### Exercise prompt
In which lines of the data does the string "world" appear? Copy every one.

### Given information
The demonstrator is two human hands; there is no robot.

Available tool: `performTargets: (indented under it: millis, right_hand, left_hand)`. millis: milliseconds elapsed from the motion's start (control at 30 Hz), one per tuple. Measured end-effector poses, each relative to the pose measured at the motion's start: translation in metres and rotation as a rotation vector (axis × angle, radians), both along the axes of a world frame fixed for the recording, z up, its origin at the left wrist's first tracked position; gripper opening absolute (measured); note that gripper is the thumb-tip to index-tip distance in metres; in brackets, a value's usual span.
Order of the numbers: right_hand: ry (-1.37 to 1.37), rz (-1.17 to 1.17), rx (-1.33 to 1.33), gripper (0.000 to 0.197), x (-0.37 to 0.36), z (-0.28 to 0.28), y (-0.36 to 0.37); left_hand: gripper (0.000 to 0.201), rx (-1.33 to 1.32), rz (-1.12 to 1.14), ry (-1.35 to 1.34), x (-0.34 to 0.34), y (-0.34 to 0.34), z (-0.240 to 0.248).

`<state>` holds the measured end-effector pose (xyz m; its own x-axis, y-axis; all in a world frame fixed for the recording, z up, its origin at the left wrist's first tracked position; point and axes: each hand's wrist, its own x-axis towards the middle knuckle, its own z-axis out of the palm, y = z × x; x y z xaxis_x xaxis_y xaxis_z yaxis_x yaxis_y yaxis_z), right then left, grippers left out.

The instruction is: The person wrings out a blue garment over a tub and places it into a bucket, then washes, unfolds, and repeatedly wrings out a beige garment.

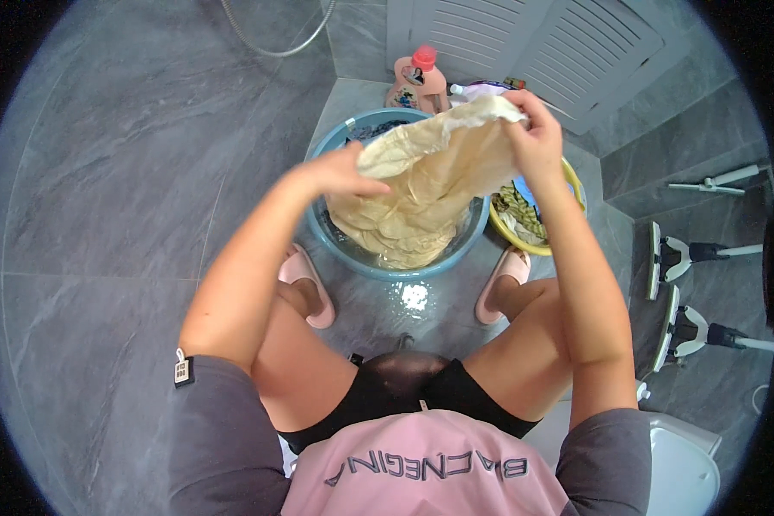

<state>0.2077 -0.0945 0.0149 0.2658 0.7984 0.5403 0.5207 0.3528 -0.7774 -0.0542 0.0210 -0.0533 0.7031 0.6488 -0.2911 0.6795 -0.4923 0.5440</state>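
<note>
A wet, pale yellow garment (404, 215) is held up by its top edge between my two hands, and its lower part hangs into a round blue basin (316, 225). My left hand (342, 172) grips the left end of that edge, the thumb in front and the fingers partly behind the cloth. Higher and to the right, my right hand (535, 138) pinches the whitish far corner. The cloth sags open between them; its exact kind is unclear. Dark fabric (374, 131) shows at the basin's back left, and some water is visible inside.
A yellow basin (529, 248) with green patterned cloth (518, 211) stands right of the blue one. Behind are a pink bottle with a red cap (420, 82) and a grey louvred panel (490, 43). Flat mops (675, 258) lie at right. My slippered feet flank the basin.
</note>
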Motion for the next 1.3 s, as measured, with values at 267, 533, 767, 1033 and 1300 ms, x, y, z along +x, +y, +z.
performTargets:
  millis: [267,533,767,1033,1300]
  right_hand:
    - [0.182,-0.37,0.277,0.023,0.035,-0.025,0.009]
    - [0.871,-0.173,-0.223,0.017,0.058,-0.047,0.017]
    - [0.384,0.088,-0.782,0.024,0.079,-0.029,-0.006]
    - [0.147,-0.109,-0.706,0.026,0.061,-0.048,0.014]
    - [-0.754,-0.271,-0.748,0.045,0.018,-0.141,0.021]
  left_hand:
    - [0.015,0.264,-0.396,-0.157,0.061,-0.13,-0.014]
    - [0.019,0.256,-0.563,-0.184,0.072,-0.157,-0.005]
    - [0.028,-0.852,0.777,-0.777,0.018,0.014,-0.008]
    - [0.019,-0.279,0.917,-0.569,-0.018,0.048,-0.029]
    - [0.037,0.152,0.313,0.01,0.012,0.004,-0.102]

### Answer area
Available tool: `performTargets: (indented under it: millis, right_hand, left_hand)`. millis: milliseconds elapsed from the motion's start (control at 30 Hz), one per tuple. Measured end-effector poses, each relative to the pose measured at the motion's start: translation in metres and rotation as a rotation vector (axis × angle, radians), both along the axes of a world frame fixed for the recording, z up, its origin at the left wrist's first tracked position; gripper opening absolute (measured); note that gripper is the thumb-tip to index-tip distance in metres; in brackets, a value's usual span.
`<state>` holds the measured end-effector pose (xyz m; its own x-axis, y-axis; all in a world frame fixed for the recording, z up, its origin at the left wrist's first tracked position; point and axes: each hand's wrist, its own x-axis towards the middle knuckle, its own z-axis out of the palm, y = z × x; x y z xaxis_x xaxis_y xaxis_z yaxis_x yaxis_y yaxis_z), right then left, grippers left out.

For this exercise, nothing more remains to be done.